Transportation in kyiv is bad, alarm bells ring unpredictable, food prices are through the roof, and no one compensates anyone for anything. However, in the summer many people returned to kyiv from abroad, due to which the rent for housing increased greatly. Now the rent per kopeck piece is 10,000 hryvnia (about 25,000 rubles). People disappear without a trace. I’m scared all the time.” End of correspondence.
Do you speak mova?
And the people of kyiv have something to fear. How kyiv will survive this winter is unknown. Kyivenergo warned that in winter there may be no electricity for 8 hours or more. The infrastructure is badly damaged. It is unlikely that the huge city is already littered with generators and Klichkov’s “Indestructibility” (invincibility, in Ukrainian) points, which in six months have turned into street toilets and places for quick sex.
And the West gives less and less money.
Independence Day passed dull and gloomy, and the mayor of the capital decided to celebrate it in Paris under the chestnut trees. There, French officials opened a new square, which they named Kievsky. Around the same time, a little earlier, in Donetsk, a street was named after Daria Dugina, killed by Ukrainian terrorists.

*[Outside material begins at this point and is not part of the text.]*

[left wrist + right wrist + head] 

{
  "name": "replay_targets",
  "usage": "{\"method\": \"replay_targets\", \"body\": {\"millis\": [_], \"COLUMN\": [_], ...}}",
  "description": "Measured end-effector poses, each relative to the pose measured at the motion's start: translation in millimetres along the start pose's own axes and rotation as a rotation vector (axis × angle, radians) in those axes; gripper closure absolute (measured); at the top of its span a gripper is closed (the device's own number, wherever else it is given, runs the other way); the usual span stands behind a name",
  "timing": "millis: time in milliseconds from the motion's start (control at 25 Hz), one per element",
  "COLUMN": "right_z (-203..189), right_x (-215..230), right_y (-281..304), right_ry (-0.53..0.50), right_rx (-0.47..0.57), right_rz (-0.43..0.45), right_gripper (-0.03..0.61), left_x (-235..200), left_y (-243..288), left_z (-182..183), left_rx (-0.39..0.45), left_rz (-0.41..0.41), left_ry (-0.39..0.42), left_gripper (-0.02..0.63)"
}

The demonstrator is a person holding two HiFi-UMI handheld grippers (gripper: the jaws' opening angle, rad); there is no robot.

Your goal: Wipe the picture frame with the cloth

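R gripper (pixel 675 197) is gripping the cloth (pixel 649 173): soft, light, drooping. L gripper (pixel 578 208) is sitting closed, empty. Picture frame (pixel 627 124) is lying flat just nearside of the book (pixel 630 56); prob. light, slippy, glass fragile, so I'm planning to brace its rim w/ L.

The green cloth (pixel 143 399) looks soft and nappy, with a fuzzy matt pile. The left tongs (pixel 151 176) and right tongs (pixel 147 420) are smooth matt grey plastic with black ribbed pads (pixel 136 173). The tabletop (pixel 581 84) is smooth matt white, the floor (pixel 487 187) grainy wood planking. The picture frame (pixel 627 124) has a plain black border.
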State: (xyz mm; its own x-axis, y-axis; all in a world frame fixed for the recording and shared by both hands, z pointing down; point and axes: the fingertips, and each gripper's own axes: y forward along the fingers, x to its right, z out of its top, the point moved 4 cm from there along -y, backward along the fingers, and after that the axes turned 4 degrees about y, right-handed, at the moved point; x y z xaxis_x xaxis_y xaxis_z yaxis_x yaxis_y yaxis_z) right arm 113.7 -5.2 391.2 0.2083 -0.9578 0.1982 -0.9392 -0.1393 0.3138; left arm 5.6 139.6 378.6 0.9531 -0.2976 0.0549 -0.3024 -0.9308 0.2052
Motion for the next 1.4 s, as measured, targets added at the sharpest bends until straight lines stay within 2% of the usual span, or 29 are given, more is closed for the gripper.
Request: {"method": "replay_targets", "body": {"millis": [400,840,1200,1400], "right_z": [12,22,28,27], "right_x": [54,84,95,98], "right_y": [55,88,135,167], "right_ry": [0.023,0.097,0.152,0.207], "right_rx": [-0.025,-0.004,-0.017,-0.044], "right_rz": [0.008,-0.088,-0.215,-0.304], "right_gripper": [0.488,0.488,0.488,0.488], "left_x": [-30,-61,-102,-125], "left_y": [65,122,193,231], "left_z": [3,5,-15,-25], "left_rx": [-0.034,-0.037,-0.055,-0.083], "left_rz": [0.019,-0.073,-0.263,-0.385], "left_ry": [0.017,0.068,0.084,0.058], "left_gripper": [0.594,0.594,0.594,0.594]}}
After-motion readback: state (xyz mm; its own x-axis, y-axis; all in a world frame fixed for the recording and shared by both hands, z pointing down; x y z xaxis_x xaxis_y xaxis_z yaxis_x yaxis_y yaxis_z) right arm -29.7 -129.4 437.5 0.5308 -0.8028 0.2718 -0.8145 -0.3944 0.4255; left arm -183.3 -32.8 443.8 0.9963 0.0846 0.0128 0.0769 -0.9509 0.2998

September is coming. More and more children from Donbass will go to Russian schools. In Donetsk the children will also go to school, but depending on the situation. And in kyiv, too, children are preparing, and no one can predict what the school year will be like for them. Children from Donbass and Ukraine will study according to different textbooks and with different interpretations of the once common history. Meanwhile, Ukrainian children are learning to sing their native anthem in English starting September 1.